**WHAT THIS TASK INVOLVES**
Your answer should be a single number: the count of lines in the entries below that contain "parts".

**Stored data**
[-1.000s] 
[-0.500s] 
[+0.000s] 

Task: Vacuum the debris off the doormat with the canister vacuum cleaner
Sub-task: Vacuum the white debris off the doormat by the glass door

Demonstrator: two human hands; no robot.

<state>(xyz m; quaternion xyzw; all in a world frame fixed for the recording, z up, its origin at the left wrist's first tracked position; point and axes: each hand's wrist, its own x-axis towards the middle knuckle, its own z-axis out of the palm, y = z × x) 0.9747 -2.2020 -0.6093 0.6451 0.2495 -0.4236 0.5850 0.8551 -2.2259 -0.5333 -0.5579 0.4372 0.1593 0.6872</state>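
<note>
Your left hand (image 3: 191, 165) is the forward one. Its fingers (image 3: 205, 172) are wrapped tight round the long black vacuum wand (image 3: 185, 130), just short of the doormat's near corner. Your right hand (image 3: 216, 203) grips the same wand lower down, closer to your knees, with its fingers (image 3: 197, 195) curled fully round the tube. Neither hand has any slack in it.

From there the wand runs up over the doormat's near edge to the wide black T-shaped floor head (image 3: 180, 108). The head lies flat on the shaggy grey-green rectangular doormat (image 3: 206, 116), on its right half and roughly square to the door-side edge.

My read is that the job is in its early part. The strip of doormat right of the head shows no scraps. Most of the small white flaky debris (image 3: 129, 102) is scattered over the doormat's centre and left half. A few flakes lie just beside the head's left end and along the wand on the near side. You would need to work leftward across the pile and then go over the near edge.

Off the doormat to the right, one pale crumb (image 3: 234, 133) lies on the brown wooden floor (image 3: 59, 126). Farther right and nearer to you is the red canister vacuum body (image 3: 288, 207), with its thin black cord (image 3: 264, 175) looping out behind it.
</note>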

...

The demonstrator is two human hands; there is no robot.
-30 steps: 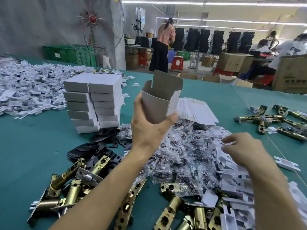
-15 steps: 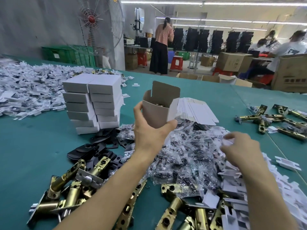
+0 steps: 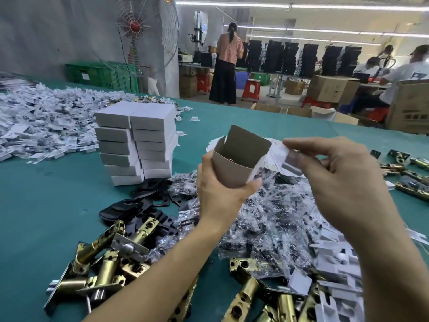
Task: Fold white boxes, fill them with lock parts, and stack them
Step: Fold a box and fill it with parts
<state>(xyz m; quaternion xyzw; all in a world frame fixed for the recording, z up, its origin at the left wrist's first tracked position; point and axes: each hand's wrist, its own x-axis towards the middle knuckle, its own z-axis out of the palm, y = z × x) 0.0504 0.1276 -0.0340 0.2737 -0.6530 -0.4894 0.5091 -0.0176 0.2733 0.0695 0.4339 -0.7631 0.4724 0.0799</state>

**SOLUTION TO THIS EXERCISE**
2